L’institut de recherche allemand Fraunhofer IWES teste un nouveau système de stockage dédié aux énergies renouvelables : un prototype sous la forme de sphères sous-marines. Le but ? Répondre à l’enjeu d’optimisation des capacités de stockage électrique au regard des objectifs de développement des énergies renouvelables d’ici 2030.

 

La part grandissante des énergies renouvelables dans le mix électrique en France comme à l’international nécessite un développement des dispositifs de stockage adaptés. En effet, les énergies vertes permettent de produire une très grande quantité d’électricité mais leur talon d’Achille est que cette production se fait de manière intermittente (présence du soleil, du vent…). De nombreuses universités et instituts technologiques essayent de trouver des manières de stocker cette surproduction ponctuelle afin de l’injecter dans le réseau en dehors des périodes de production. Prenons exemple sur le centre allemand Fraunhofer IWES (Institut für Windenergie und Energiesystemtechnik) qui a développé un ingénieux système de stockage d’énergie verte basé sur la pression marine.

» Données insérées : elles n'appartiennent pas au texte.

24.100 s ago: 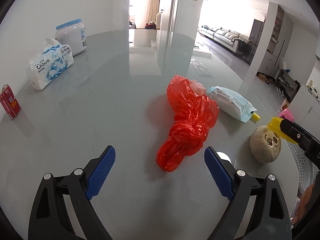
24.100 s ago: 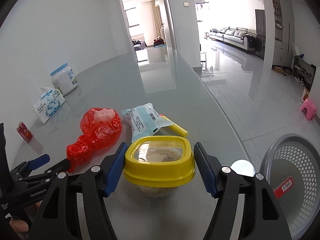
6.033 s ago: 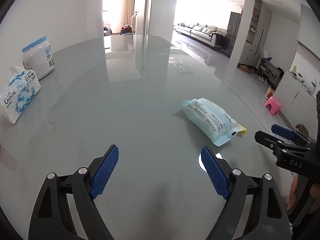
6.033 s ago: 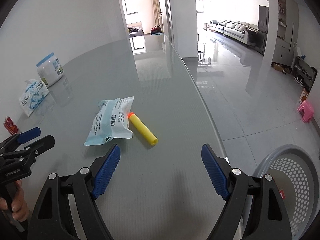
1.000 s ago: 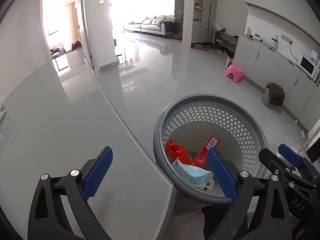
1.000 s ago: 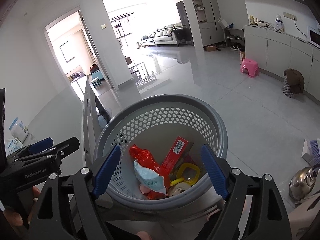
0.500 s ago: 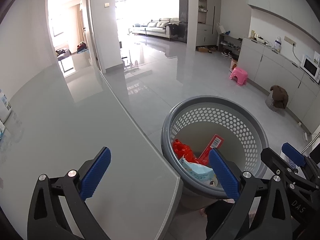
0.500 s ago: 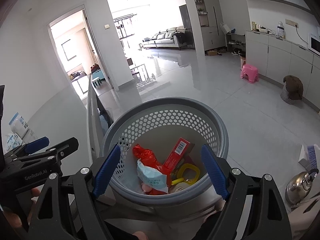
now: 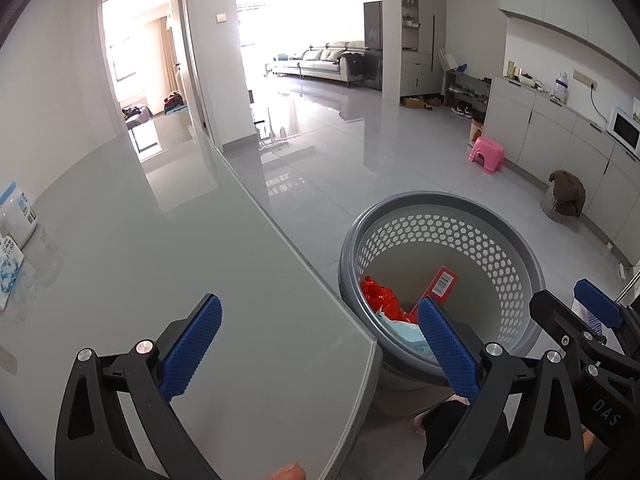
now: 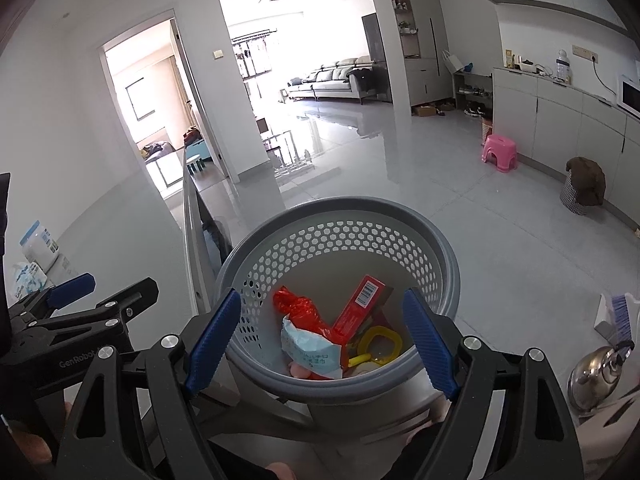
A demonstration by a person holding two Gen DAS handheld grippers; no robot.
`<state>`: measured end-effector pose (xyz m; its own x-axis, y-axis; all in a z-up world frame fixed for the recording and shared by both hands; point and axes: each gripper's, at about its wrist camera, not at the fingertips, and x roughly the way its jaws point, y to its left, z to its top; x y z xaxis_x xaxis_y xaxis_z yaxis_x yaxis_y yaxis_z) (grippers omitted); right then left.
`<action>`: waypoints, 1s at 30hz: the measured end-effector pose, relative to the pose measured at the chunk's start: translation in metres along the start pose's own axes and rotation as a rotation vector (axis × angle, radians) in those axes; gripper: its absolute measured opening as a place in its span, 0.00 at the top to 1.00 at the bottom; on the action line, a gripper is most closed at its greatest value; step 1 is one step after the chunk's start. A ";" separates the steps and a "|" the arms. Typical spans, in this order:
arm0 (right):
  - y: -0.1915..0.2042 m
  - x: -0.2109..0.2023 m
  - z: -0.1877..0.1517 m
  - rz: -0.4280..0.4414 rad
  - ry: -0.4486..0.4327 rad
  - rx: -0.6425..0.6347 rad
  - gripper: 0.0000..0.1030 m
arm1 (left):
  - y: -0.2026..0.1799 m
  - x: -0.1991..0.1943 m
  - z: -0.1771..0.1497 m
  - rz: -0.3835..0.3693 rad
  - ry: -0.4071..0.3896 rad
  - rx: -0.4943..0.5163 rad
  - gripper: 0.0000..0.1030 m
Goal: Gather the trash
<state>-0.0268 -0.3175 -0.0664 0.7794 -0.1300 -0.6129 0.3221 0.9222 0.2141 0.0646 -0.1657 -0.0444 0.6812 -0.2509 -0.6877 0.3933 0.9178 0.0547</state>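
Note:
A grey perforated basket (image 10: 400, 216) stands on the floor by the table's corner; it also shows in the left wrist view (image 9: 516, 240). In it lie a red plastic bag (image 10: 298, 308), a light blue wipes pack (image 10: 314, 354), a red carton (image 10: 362, 306), a yellow ring (image 10: 380, 346) and a yellow tube. My right gripper (image 10: 322, 340) is open and empty, above the basket's near rim. My left gripper (image 9: 318, 348) is open and empty, over the glass table's (image 9: 160, 248) corner, left of the basket.
At the table's far left stand a white jar (image 9: 14, 212) and a tissue pack (image 9: 6, 264). On the floor are a pink stool (image 10: 500, 152), a small covered bin (image 10: 582, 186), a steel kettle (image 10: 598, 372) and a brush (image 10: 618, 316). Cabinets line the right wall.
Both grippers have drawn back and up a little from the basket and stay open. The left view has swung slightly left, showing more table. The trash lies in the basket unmoved.

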 end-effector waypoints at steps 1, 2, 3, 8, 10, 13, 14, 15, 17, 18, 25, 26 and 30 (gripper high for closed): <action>0.002 0.000 0.001 0.000 -0.001 -0.003 0.23 | 0.001 -0.001 0.000 -0.002 0.001 -0.005 0.06; 0.003 0.000 0.001 0.000 -0.003 -0.004 0.23 | 0.003 -0.001 -0.001 -0.004 0.002 -0.010 0.06; 0.003 -0.001 0.002 0.001 -0.003 -0.005 0.23 | 0.004 -0.001 -0.001 -0.006 0.002 -0.016 0.06; 0.005 -0.001 0.003 0.000 -0.005 -0.012 0.23 | 0.010 -0.001 0.000 -0.008 0.001 -0.028 0.06; 0.006 -0.001 0.002 0.000 -0.005 -0.015 0.23 | 0.012 -0.002 -0.002 -0.007 0.002 -0.030 0.06; 0.008 -0.001 0.001 0.000 -0.005 -0.019 0.23 | 0.013 -0.002 -0.003 -0.006 0.006 -0.033 0.06; 0.008 -0.001 0.001 -0.001 -0.005 -0.020 0.23 | 0.013 -0.003 -0.004 -0.006 0.006 -0.034 0.06; 0.008 -0.001 0.001 -0.001 -0.004 -0.020 0.23 | 0.014 -0.003 -0.004 -0.006 0.006 -0.034 0.06; 0.008 -0.001 0.001 -0.001 -0.005 -0.020 0.23 | 0.014 -0.004 -0.004 -0.006 0.006 -0.035 0.06; 0.008 -0.001 0.001 -0.001 -0.005 -0.020 0.23 | 0.014 -0.004 -0.004 -0.006 0.005 -0.035 0.06; 0.008 0.000 0.001 0.000 -0.006 -0.019 0.23 | 0.016 -0.006 -0.005 -0.005 -0.002 -0.037 0.06; 0.008 0.000 0.001 -0.001 -0.005 -0.019 0.23 | 0.016 -0.006 -0.006 -0.005 -0.003 -0.036 0.06; 0.009 -0.001 0.000 0.000 -0.005 -0.019 0.23 | 0.014 -0.006 -0.006 -0.007 -0.002 -0.031 0.06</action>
<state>-0.0247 -0.3093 -0.0637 0.7823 -0.1318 -0.6088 0.3120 0.9288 0.1998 0.0624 -0.1498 -0.0434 0.6798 -0.2583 -0.6864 0.3787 0.9251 0.0269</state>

Sphères de stockage et pression de l’eau

Le stockage de l’électricité est réalisé via de grandes sphères, d’un diamètre optimal de 30 mètres, immergées au fond de l’eau et soumises ainsi à la pression marine. Connectées à une installation de production renouvelable (ferme éolienne, champ photovoltaïque,… onshore ou offshore), ces sphères utilisent le surplus d’électricité produite pour éjecter, par le biais de pompes, l’eau qu’elles contiennent. A l’inverse, lorsque que la production faiblit, les sphères peuvent laisser rentrer l’eau à l’intérieur, activant ainsi une turbine productrice d’électricité. L’objectif de ce projet baptisé StEnSEA (pour « Stored Energy in the Sea ») est que chacune de ces sphères soit en mesure de produire 20 MWh.

Des tests grandeur nature

Après plusieurs années de recherche, le projet conçu par des professeurs de l’Université de Francfort et de l’Université de Sarrebruck est entré en phase de tests au mois de septembre 2016.  Un premier prototype d’environ trois mètres de diamètre a été immergé à une profondeur de 100 mètres dans le lac de Constance, à la frontière entre la Suisse et l’Allemagne. Une fois ce test de quatre semaines achevé, l’étape suivante est de trouver une zone appropriée en Europe permettant un essai de plus grande ampleur avec des sphères de stockage à la taille réelle (30 m de diamètre) et une profondeur comprise entre 600 et 800 mètres.